You are viewing a plain text version of this content. The canonical link for it is here.

Posted to common-user@hadoop.apache.org by Shrinivas Joshi <js...@gmail.com> on 2011/07/19 22:26:28 UTC

IO pipeline optimizations

This blog post on YDN website
http://developer.yahoo.com/blogs/hadoop/posts/2009/08/the_anatomy_of_hadoop_io_pipel/has
detailed discussion on different steps involved in Hadoop IO
operations
and opportunities for optimizations. Could someone please comment on current
state of these potential optimizations? Are some of these expected to be
addressed in "next gen MR" release?

Thanks,
-Shrinivas

Re: IO pipeline optimizations

Posted by Todd Lipcon <to...@cloudera.com>.

Hi Shrinivas,

There has been some work going on recently around optimizing checksums. See
HDFS-2080 for example. This will help both the write and read code, though
we've focused more on read.

There have also been a lot of improvements around random read access - for
example HDFS-941 which improves random read by more than 2x.
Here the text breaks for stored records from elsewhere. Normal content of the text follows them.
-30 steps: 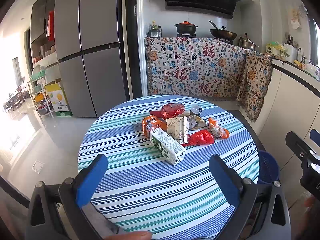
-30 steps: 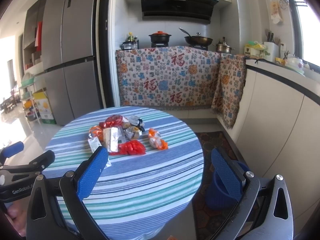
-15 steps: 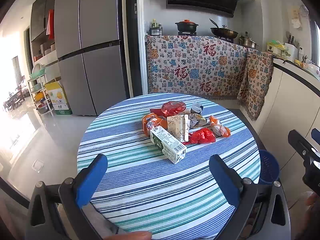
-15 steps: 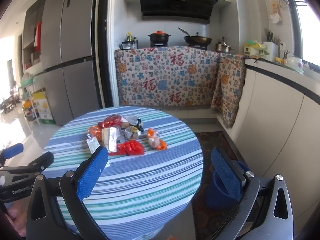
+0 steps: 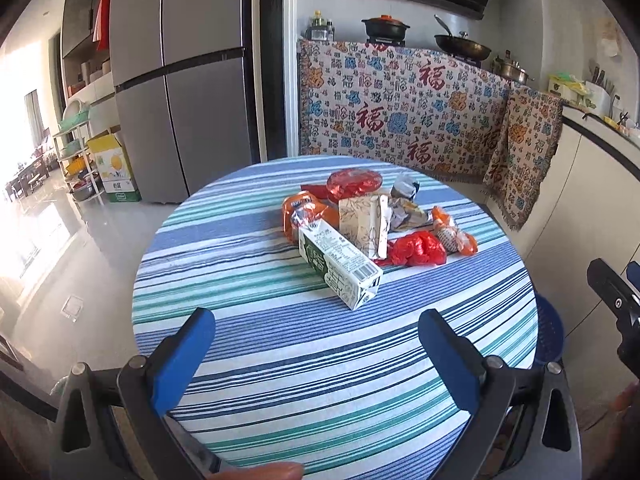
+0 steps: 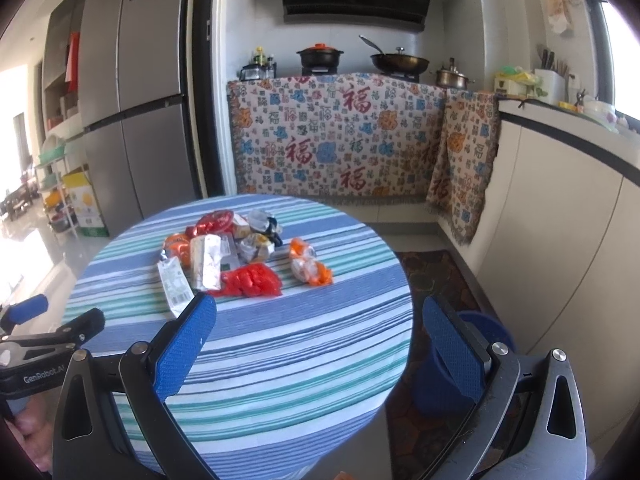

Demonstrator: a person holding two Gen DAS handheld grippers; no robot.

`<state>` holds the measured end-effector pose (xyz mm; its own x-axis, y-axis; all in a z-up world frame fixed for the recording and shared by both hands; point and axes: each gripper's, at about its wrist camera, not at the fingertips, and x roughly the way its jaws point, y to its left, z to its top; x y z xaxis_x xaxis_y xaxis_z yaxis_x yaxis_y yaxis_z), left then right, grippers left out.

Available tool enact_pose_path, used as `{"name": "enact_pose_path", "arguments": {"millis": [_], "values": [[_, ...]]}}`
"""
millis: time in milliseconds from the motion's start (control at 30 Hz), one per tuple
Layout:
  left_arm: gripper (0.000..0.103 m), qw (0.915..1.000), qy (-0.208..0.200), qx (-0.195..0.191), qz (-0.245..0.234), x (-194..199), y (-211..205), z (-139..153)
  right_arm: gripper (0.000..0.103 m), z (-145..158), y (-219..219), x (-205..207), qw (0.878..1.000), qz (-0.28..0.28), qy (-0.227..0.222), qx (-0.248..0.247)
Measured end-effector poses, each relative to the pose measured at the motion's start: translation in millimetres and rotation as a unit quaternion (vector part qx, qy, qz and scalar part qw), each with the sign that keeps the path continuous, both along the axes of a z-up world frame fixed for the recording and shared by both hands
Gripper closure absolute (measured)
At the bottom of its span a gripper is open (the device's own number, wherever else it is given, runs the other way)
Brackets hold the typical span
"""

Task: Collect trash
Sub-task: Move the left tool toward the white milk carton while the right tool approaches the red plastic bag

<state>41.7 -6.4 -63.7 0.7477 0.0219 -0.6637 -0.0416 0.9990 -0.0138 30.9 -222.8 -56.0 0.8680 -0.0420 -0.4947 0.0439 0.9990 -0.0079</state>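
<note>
Both tools sit spread wide, gripping nothing: left tool [image 5: 314, 334], right tool [image 6: 316, 320]. The trash pile [image 5: 372, 220] lies mid-surface [image 5: 280, 360], well ahead of both; milk carton [image 5: 340, 266] is nearest the left one.

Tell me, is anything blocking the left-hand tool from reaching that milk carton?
Nothing visible does. The left gripper has its jaws open, and only bare striped tablecloth lies between it and the milk carton. The carton is the nearest piece of the trash pile; the other wrappers sit behind it.
</note>
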Motion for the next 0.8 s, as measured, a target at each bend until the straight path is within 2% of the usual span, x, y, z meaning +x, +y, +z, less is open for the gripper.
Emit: {"name": "enact_pose_path", "arguments": {"millis": [300, 433, 567, 800], "values": [[0.000, 0.9993, 0.036, 0.001, 0.011, 42, -23, -42, 0.000, -49, -17, 29, 0.999, -0.001, 0.046, 0.017], [0.000, 0.9988, 0.040, -0.005, 0.027, 75, -29, -53, 0.000, -67, -24, 38, 0.997, -0.002, 0.067, 0.024], [0.000, 0.9980, 0.044, 0.004, 0.045, 105, -35, -66, 0.000, -81, -29, 45, 0.996, -0.004, 0.083, 0.029], [0.000, 0.9947, 0.063, 0.019, 0.079, 136, -44, -93, 0.000, -93, -31, 57, 0.994, 0.000, 0.102, 0.031]]}}
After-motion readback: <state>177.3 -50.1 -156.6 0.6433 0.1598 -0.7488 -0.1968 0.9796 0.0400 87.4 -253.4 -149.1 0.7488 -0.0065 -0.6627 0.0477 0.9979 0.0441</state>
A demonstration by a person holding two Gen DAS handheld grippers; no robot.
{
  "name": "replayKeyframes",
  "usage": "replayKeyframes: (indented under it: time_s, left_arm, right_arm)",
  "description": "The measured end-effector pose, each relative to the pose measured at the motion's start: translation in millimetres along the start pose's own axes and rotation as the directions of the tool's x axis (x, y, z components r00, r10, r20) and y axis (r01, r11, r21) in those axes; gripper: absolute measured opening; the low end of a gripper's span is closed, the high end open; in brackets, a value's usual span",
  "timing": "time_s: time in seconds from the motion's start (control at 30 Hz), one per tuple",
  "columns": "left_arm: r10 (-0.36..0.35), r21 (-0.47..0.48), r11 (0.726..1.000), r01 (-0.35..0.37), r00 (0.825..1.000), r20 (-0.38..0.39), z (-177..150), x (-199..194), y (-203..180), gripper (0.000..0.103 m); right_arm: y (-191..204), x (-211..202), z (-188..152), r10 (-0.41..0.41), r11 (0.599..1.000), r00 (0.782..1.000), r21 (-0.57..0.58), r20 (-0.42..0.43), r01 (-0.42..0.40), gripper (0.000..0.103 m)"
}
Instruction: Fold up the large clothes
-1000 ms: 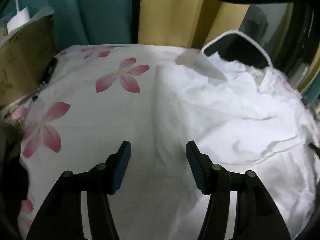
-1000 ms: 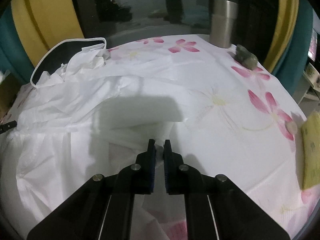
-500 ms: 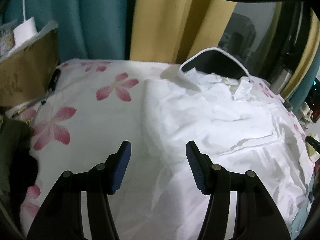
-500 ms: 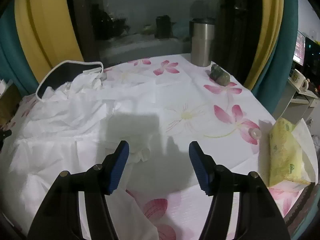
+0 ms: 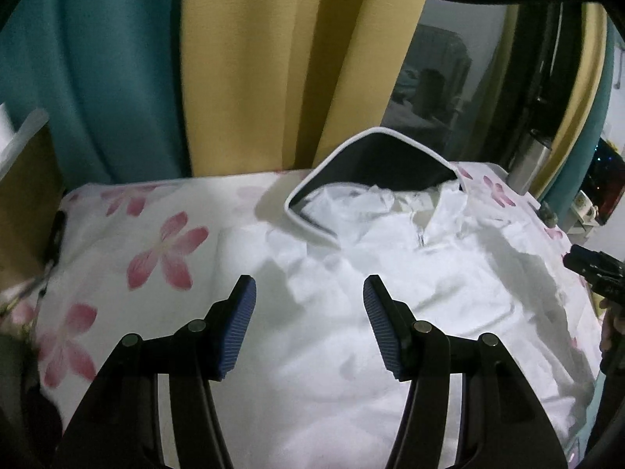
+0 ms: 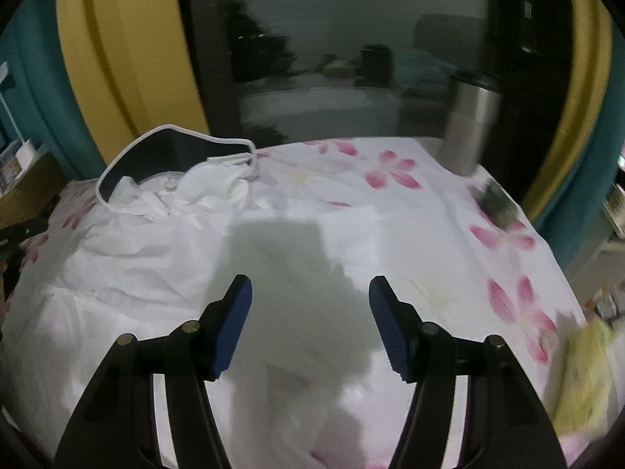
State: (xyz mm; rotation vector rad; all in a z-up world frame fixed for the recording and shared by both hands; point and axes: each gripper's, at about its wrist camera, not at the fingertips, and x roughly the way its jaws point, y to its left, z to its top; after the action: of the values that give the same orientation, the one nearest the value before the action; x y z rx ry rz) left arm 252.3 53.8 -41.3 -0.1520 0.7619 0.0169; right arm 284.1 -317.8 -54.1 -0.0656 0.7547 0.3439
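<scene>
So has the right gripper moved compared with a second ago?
Yes. The right gripper has let go of the white garment and pulled up and back; the steel tumbler and far table edge now sit lower in its view.

No readable text, label, brand or number is being shown in either view; distant markings are being blurred.
</scene>
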Motion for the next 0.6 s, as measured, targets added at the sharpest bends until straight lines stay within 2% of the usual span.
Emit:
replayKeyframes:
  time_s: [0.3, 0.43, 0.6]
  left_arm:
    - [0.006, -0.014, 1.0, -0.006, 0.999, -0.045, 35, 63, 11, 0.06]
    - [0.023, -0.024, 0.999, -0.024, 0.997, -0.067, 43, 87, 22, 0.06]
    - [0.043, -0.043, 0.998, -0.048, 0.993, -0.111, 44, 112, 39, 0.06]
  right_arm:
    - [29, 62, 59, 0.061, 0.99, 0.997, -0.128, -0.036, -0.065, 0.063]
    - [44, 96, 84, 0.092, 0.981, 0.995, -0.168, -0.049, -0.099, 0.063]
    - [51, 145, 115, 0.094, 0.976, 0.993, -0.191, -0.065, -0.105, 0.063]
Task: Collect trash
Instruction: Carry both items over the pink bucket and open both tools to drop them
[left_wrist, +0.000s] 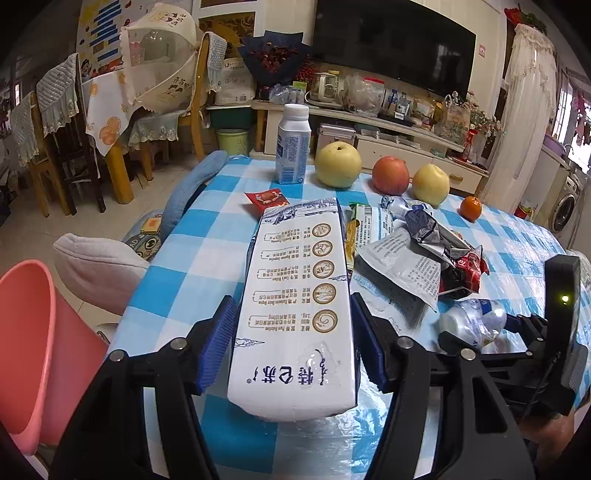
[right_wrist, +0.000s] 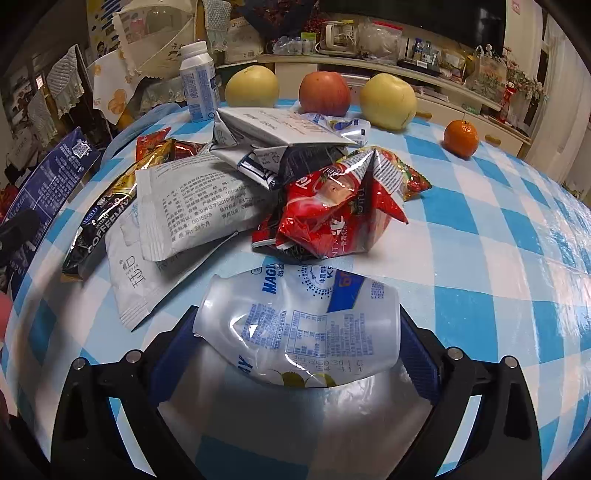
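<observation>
Now we hold the white milk carton (left_wrist: 295, 306) lengthwise in our left gripper (left_wrist: 293, 343), its blue pads pressed to both long sides at a middling spread, lifted over the blue-and-white checked tablecloth (left_wrist: 192, 254). Our right gripper (right_wrist: 295, 354) has its jaws closed around the crushed plastic bottle (right_wrist: 299, 325), lying crosswise just in front of the wrapper pile (right_wrist: 258, 192). Behind that pile stand a white bottle (right_wrist: 197, 88), two yellow pears (right_wrist: 388, 99), an apple (right_wrist: 324, 94) and, off to its right, a tangerine (right_wrist: 460, 137).
</observation>
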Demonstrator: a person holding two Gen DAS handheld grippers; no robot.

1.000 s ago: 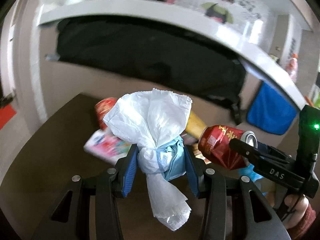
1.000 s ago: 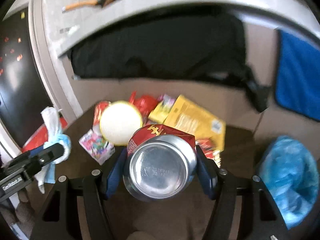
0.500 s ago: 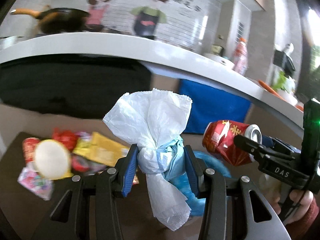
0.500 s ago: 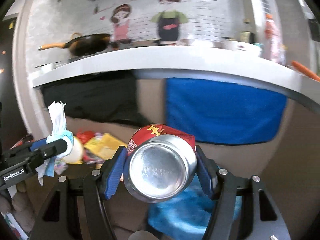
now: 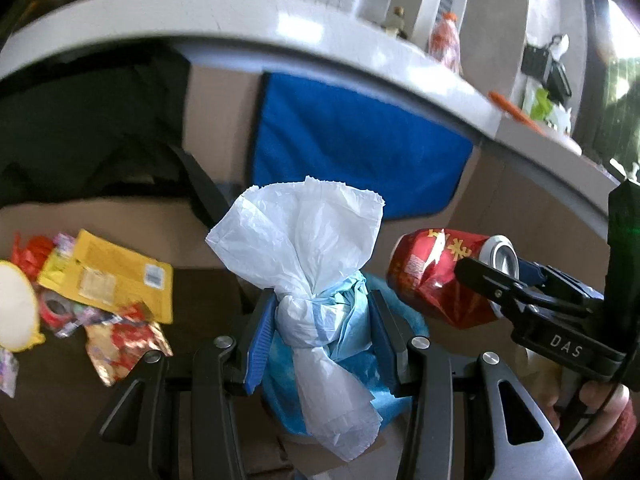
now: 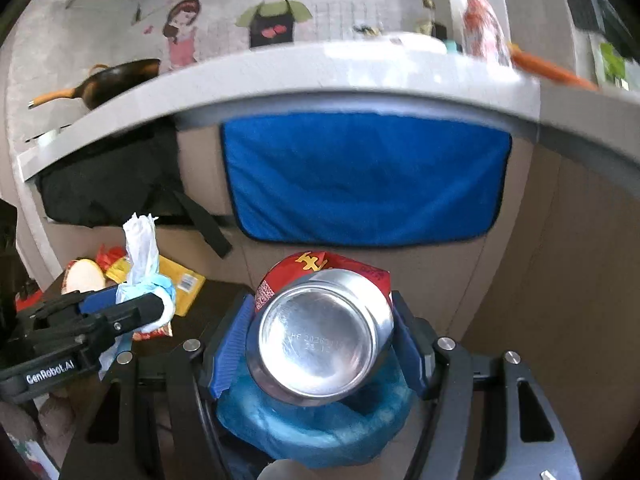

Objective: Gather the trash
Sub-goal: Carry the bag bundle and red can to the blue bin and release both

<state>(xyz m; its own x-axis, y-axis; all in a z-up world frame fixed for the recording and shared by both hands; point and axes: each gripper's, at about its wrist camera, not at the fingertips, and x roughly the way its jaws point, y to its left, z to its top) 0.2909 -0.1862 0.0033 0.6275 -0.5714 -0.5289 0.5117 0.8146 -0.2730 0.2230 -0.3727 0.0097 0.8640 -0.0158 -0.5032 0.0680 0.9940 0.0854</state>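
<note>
Left claw [image 5: 324,340] grips a knotted white bag [image 5: 308,256]; right claw [image 6: 320,344] clamps a crushed red can [image 6: 320,336] above a blue-lined bin [image 6: 316,428].

Can [image 6: 320,344]: shiny bare metal base, dented red printed wall. Crinkled thin white plastic bag [image 5: 308,248] seen left of can; matt blue cloth [image 6: 360,176] behind it.

Clamps a dented red can [image 6: 320,344] between blue pads [image 6: 228,354] of the right gripper [image 6: 320,348], silver base toward the lens, low centre. Hangs over a blue bin bag [image 6: 316,432] beneath. At left, left gripper [image 6: 132,308] squeezing a knotted white bag [image 6: 140,248]. Behind it, wrappers [image 6: 180,280] on a dark table [image 6: 216,292]. Upper frame: counter [image 6: 280,80], blue cloth [image 6: 360,176].
</note>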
I'm planning on writing a blog post in the next couple of weeks about some
of this work.

-Todd

On Tue, Jul 19, 2011 at 1:26 PM, Shrinivas Joshi <js...@gmail.com>wrote:

> This blog post on YDN website
>
> http://developer.yahoo.com/blogs/hadoop/posts/2009/08/the_anatomy_of_hadoop_io_pipel/has
> detailed discussion on different steps involved in Hadoop IO
> operations
> and opportunities for optimizations. Could someone please comment on
> current
> state of these potential optimizations? Are some of these expected to be
> addressed in "next gen MR" release?
>
> Thanks,
> -Shrinivas
>

-- 
Todd Lipcon
Software Engineer, Cloudera